Our analysis has several strengths. First, the large sample size and the morbidity and mortality data based on the NHS records provided sufficient power to detect associations. Second, serum 25(OH)D was assessed in a central laboratory using standardised, validated blood biochemistry methods with strict quality control, thereby minimising any measurement errors. Third, we comprehensively adjusted for broad demographics, lifestyle, and medical history. Several limitations also need to be acknowledged. First, reverse causality could not be excluded. However, all participants with baseline COPD were excluded from the analysis, and sensitivity analyses support the robustness of our findings. Second, a single measurement of 25(OH)D at recruitment might not represent long-term exposure concentrations.

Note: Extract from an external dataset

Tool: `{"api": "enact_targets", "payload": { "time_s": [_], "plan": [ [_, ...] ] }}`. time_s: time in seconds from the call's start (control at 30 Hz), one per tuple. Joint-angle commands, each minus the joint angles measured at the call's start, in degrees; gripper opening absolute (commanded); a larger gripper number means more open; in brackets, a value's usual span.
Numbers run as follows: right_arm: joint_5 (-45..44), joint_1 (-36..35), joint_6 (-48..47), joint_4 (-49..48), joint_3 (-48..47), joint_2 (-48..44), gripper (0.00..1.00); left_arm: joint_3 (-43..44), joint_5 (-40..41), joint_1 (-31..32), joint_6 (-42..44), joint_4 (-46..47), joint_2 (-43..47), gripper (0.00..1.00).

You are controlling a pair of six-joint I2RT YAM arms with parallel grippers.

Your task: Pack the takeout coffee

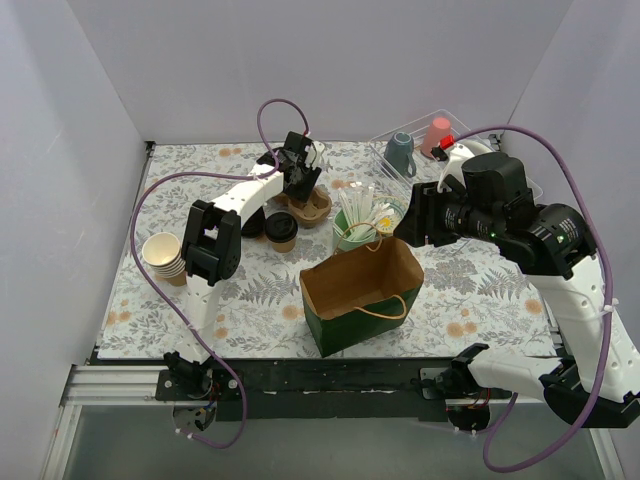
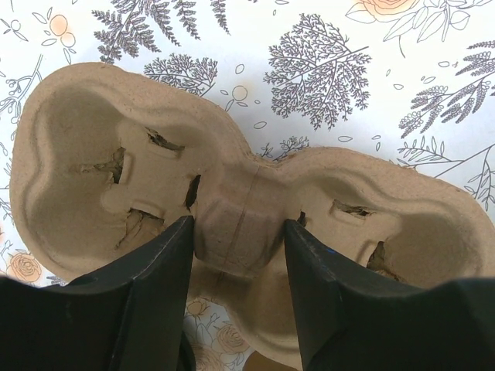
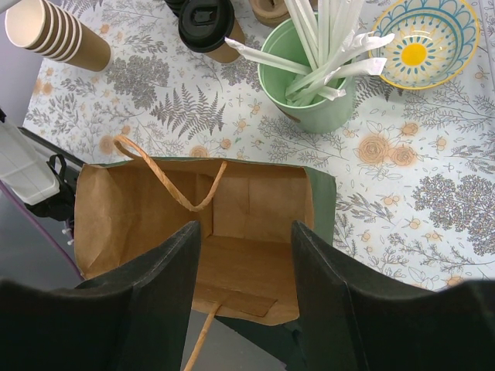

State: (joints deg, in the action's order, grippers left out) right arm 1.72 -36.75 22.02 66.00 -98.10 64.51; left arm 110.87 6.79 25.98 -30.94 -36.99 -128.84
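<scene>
While left gripper (image 2: 238, 226) on carrier (image 2: 73, 131), coffee (image 1: 281, 229) nearby.

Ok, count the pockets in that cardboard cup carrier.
2. One pocket lies left of the carrier's middle ridge, the other pocket right of it, as the left wrist sees it. Both are empty; none seems hidden.

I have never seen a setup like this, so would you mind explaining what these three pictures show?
Two robot arms stand at a table. One picture looks down from above; the other two come from cameras on each wrist. On the table are a paper bag, a lidded coffee cup, a cup stack, a cup of straws, a bowl and a cardboard carrier. The left gripper straddles the carrier's middle ridge; whether it pinches is unclear. The right gripper hangs open, empty, above the bag.
</scene>
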Motion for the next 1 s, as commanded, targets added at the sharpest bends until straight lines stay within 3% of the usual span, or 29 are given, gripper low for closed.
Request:
{"api": "enact_targets", "payload": {
  "time_s": [0.0,0.27,0.53,0.97],
  "plan": [
    [0.31,0.10,-0.93,-1.66,-0.16,-0.44,0.58,2.77,0.16,-0.31,0.35,0.43,2.80,0.37],
    [0.57,0.10,-0.75,-1.84,-0.16,-0.26,0.58,3.47,0.33,-0.23,0.26,0.52,2.89,0.52],
    [0.75,0.10,-0.66,-1.84,-0.16,-0.17,0.58,3.30,-0.02,-0.14,0.53,0.25,3.15,0.33],
    [0.83,0.02,-0.57,-2.45,0.19,-0.26,0.58,5.76,1.21,0.92,-1.49,0.78,4.21,0.35]
  ]
}}
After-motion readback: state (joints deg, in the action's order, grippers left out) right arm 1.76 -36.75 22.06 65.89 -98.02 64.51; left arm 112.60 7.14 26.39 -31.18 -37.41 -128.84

However, existing studies suggested a single measurement could adequately reflect vitamin D status over an extended period,43 and the moderate ICC revealed that time-dependent variation in vitamin D was unlikely to produce a substantial influence on our findings. Third, blood samples were collected from all participants at recruitment to minimise selection bias. However, 20% of participants were excluded, with 10% excluded due to missing available measurement for 25(OH)D and the remaining 10% excluded due to airway obstruction at baseline. Finally, since the majority of participants in this study were from the UK, the findings from this study might not apply to other populations.

In conclusion, we observed serum 25(OH)D concentrations were non-linearly associated with COPD risk in both smokers and never-smokers. Our study also indicated that higher concentrations of 25(OH)D were associated with improved survival of COPD. Whether lower concentrations of 25(OH)D are causal or contributory to COPD risk may spur future long-duration and large-scale RCTs.